You will hear constant complaints about the latest crossover event, the one that demands wider attention than over the one or two characters a fan may be interested in; one company will successfully spin its importance while the other will try and let the book speak for itself, and the result will be obvious before you even known which one is more popular, the sales all but already tallied. Who’s buying? Who cares? In comics as a medium were to die tomorrow, would anyone even care in thirty years? That Superman will be around to mark a century of existence is a foregone conclusion. Someone will do something to mark the occasion. Will it matter how his creators originally envisioned him, or where? Regardless of whether or not their interests are respected on the whole, fans who care whether or not his costume is dated will still be around, and would be willing to read new exploits, but in a culture that deems graphic novels that relate more realistic stories more acceptable, can they survive much longer? Does the world need comic books?
The hard work isn’t in keeping them published but keeping them relevant. The fans will always be there, but fans alone do not sustain a medium. Simply making inconsequential surrogates for young readers isn’t the answer. If a culture doesn’t care anymore, a comic book won’t be worth more than the cost of recycling it. Finding some actual respect, that’s the key. Fans love and hate unconditionally. A reader finds only quality. If they can’t find that, then they won’t find new comics for much longer. Quality exists now, and it’s not hard to find. But if no one talks about it, it will be, and that’ll be the end of it.

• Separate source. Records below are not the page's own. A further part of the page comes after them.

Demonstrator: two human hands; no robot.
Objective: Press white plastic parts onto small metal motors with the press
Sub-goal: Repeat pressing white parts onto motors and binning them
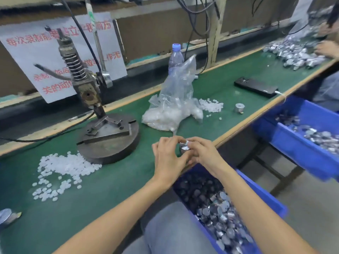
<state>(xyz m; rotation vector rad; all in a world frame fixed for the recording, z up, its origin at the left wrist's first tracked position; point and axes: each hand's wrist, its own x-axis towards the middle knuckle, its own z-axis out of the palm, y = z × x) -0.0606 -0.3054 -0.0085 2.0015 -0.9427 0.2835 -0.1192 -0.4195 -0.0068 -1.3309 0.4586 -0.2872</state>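
Observation:
Both my hands meet near the bench's front edge, right of the press. My right hand (202, 152) grips a small metal motor (185, 148) from the right. My left hand (167, 154) pinches a white plastic part (187, 143) on top of that motor. The hand press (86, 83) stands at the back left on a round steel base (110, 142), its fixture bare. A pile of white plastic parts (60, 169) lies on the green mat left of the base. More motors fill a blue bin (216, 208) below my right forearm.
A clear bag of white parts (174, 109) and a water bottle (176, 55) stand behind my hands. A lone motor (239, 107) and a black phone (255, 86) lie to the right. A second blue bin (297, 136) and another person's hands (325, 48) over a motor heap (295, 54) are at far right.

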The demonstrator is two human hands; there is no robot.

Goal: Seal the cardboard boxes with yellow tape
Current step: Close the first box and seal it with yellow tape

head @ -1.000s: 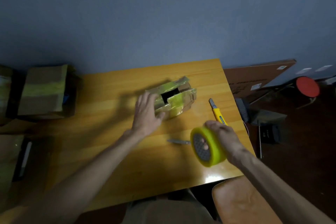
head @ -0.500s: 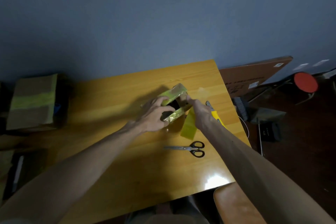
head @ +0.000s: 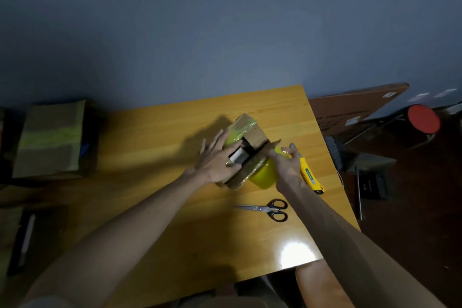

January 20th, 2009 at 7:54 pm
You raise a lot of good points but I think you've glossed over the single biggest problem facing comic books today: a dwindling reader base. New readers can't find quality if they can't find the comic books themselves. I was actually surprised to find a spinner rack of new comics at a Barnes and Noble a few weeks ago. How are publishers — large or small — expected to draw in new readers if the only place to find comic books are are speciality shops?
There are quality books out there, as I am increasingly aware these days. Up until the last two years I was only reading two books a month, Captain American and Fantastic Four. I've branched out now and I'm reading eight or nine books a month, many of them miniseries and a few that aren't from DC or Marvel.
But I learned about them from my local comic shop. I doubt I would have found any of them at a book store or a newsstand or a drug store. Even when word of a quality book spreads, it only spreads within the relative confines of comic book fandom. It rarely engages the general public. And when it does (Captain America 25, the recent Obama appearance in Amazing Spider-Man), it doesn't seem to do anything to bring in new readers month after month.
All the complaining about crossovers or variant covers happens at websites or forums where comic book fans are already present. Something needs to be done to make comic books relevant to the general public and while a quality product is a great start (I would also suggest dropping the cover price and getting rid of hard stock covers and shiny pages) even the highest quality comic book won't make waves if nobody can read it.